POESIA E ALLEGORIA NEL CANTO I


[…] quando, a proposito del I canto, si parla comunemente di allegoria fondamentale del poema (e meglio sarebbe chiamarla, semmai, figurazione iniziale), si tira a significazione allegorica troppo di quella che è semplicemente espressione parabolica o tropologica, e che appartiene, come tale, al mero senso letterale.

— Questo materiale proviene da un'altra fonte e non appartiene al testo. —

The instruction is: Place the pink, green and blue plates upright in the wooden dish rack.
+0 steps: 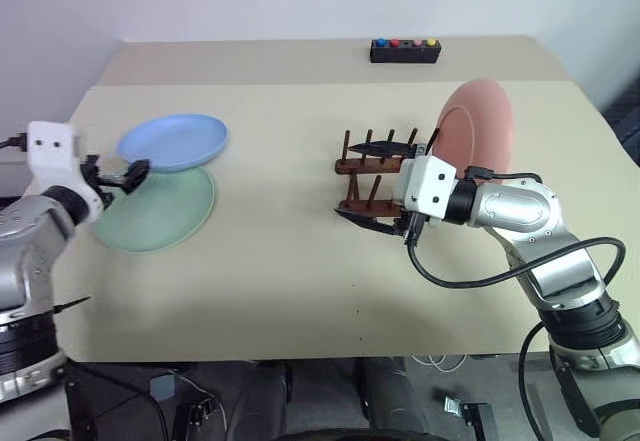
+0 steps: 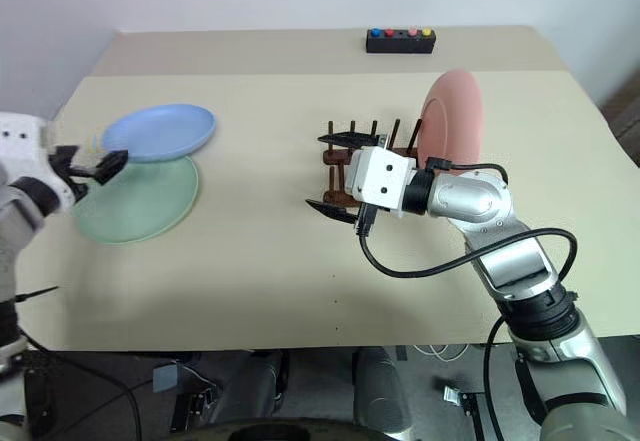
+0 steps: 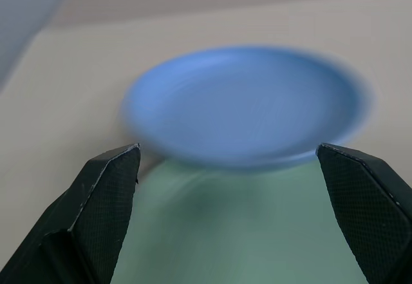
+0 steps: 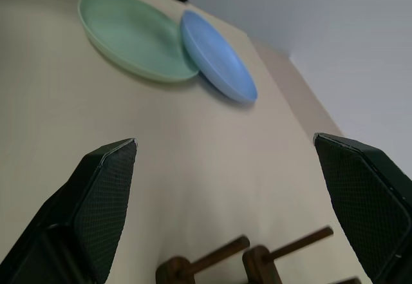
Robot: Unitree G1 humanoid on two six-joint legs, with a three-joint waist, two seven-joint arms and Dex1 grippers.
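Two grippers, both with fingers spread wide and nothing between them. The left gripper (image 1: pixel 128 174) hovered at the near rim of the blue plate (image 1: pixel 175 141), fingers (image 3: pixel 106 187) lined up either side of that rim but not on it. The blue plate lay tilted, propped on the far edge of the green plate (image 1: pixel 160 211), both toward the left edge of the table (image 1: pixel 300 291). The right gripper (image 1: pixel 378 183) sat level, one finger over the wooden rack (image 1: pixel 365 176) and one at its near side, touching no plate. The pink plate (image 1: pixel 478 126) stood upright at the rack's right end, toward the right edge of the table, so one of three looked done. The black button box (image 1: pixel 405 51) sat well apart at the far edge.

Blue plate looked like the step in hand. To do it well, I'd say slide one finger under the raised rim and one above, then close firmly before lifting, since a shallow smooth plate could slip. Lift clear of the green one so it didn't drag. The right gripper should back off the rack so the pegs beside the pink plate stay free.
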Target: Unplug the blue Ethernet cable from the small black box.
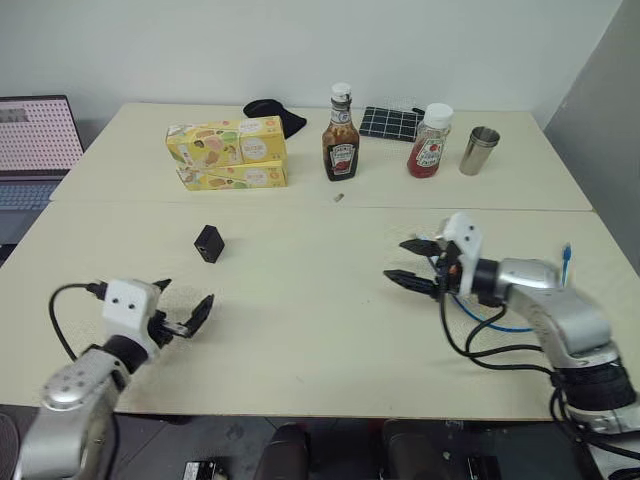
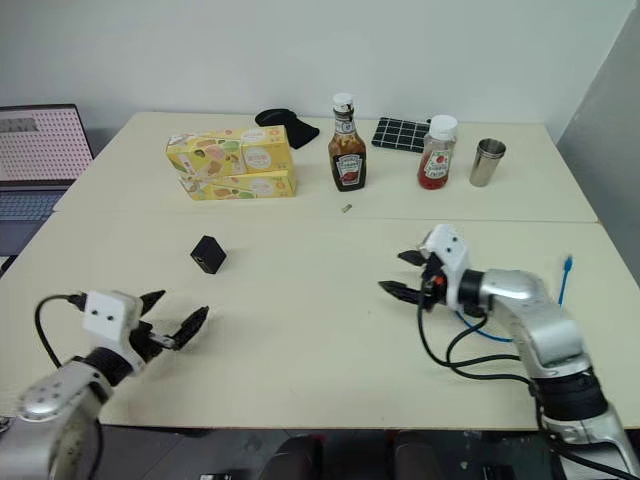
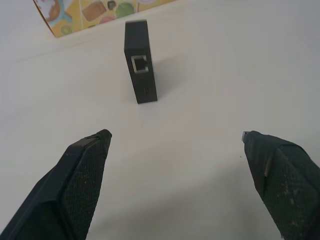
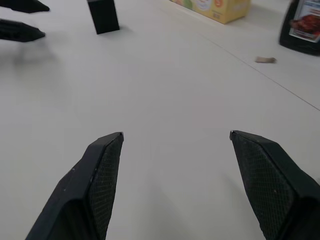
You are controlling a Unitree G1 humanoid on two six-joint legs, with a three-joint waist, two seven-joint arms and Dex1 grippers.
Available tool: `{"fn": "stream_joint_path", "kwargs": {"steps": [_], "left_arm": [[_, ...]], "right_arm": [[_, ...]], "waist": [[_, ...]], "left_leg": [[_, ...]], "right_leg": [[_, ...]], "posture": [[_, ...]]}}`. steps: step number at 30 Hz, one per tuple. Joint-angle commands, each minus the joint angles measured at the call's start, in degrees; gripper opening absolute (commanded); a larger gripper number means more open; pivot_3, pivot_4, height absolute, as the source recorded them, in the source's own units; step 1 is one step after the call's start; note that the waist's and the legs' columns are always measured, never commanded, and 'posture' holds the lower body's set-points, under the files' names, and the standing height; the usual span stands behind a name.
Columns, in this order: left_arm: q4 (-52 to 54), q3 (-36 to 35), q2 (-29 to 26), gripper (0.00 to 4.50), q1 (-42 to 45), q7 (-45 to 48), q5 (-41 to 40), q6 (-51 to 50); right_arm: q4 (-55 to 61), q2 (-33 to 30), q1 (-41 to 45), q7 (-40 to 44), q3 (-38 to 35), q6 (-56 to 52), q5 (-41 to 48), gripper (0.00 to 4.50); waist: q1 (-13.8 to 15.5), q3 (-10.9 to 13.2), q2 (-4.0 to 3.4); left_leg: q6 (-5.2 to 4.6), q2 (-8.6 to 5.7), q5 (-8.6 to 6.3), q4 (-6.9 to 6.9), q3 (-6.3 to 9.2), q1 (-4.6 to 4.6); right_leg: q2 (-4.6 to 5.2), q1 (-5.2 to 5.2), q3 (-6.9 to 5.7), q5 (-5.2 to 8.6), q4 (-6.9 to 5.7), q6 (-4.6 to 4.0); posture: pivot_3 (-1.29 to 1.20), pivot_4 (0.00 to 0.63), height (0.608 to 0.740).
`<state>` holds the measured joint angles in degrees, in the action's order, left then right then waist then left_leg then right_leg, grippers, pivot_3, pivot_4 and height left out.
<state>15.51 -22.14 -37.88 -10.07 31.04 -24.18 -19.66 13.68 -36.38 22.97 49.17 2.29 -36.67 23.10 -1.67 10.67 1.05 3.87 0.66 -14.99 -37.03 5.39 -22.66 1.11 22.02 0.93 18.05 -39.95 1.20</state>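
left wrist view, left end effector (image 3: 175, 142) spread, facing small black box (image 3: 140, 60)

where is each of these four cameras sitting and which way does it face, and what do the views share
Left eye view: on the head, looking forward and down over the pale table; both arms show, left gripper, right gripper.
Right eye view: the same scene from the head's other eye.
Left wrist view: on the left wrist, facing along its open black fingers at the small matte-black box, port empty.
Right wrist view: on the right wrist, facing across the table between its open fingers.
Shared: all four views show the box; the thin blue Ethernet cable lies by the right arm.
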Motion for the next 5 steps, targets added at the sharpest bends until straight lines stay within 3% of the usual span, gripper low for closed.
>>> {"fn": "stream_joint_path", "kwargs": {"steps": [1,5], "left_arm": [[0.7,-3.9,-5.8,4.48,3.4,4.8,-3.8,-4.3],[-1.0,-4.4,-8.6,4.48,4.1,8.0,-3.7,-5.0]], "right_arm": [[1.1,-4.9,-0.9,2.9,-4.2,-0.3,1.6,3.61],[1.2,-7.2,-1.6,3.7,-5.1,-0.1,2.2,3.61]], "waist": [[0.0,0.0,0.00],[-0.1,0.0,0.00]], "left_leg": [[0.00,-0.03,0.00,0.00,0.00,-0.01],[0.00,-0.02,0.00,0.02,-0.06,0.03]], "right_leg": [[-0.02,0.01,-0.01,0.00,-0.01,0.00],[-0.04,0.01,0.02,0.01,0.00,-0.01]], "posture": [[0.00,0.150,0.740],[0.00,0.150,0.740]]}}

Così, ad esempio, ciò che Dante dice della selva in cui si trovò smarrito è una semplice maniera di dire figurata per significare il proprio traviamento morale; e quando dalla figura noi passiamo a vedere, nell’immagine della selva, siffatto traviamento, non usciamo affatto dall’ambito del senso letterale per entrare in quello allegorico, dacché […] il senso letterale non è la figura in sé, ma quel che è in essa figurato, vale a dire quello che essa significa. E ciò è tanto vero che, per richiamare lo stesso fatto del traviamento, il poeta altrove ha potuto servirsi, senza incongruenza, di altre figure, quando proprio non lo abbia espresso con la nudità di quello che i retori chiamano linguaggio proprio […].

Anche altre più complesse figurazioni, le quali pur si collegano in un modo o nell’altro al senso allegorico del poema, appartengono, in quanto si prendano a sé, al linguaggio parabolico, che Dante ha familiare in conformità col gusto del tempo e per la consuetudine con le Sacre Scritture e con le opere ascetiche; e rientrano quindi nel senso letterale. Valga ad esempio la figurazione delle tre fiere che impediscono l’andare su al «bel monte». Si tratta, certo, di impedimenti intrinseci, che si oppongono alla liberazione dell’anima dallo stato di smarrimento morale in cui si trova: e ben videro i primi interpreti figurato in esse il peccato; ch’è, in fondo, il distacco dell’anima dal Bene sommo a cagione della «concupiscentia carnis», della «concupiscentia oculorum», e della «superbia vitae», nelle quali si riassume tutto ciò che nel mondo ostacola all’uomo «la strada di Dio». […] Dal fatto che il poeta abbia ornato di simboli l’opera sua non ne consegue che essi sieno parti costitutive dell’allegoria fondamentale connaturata, per così dire, alla stessa inspirazione del poema: possono, al più, alcuni apparirci come particolare illustrazione.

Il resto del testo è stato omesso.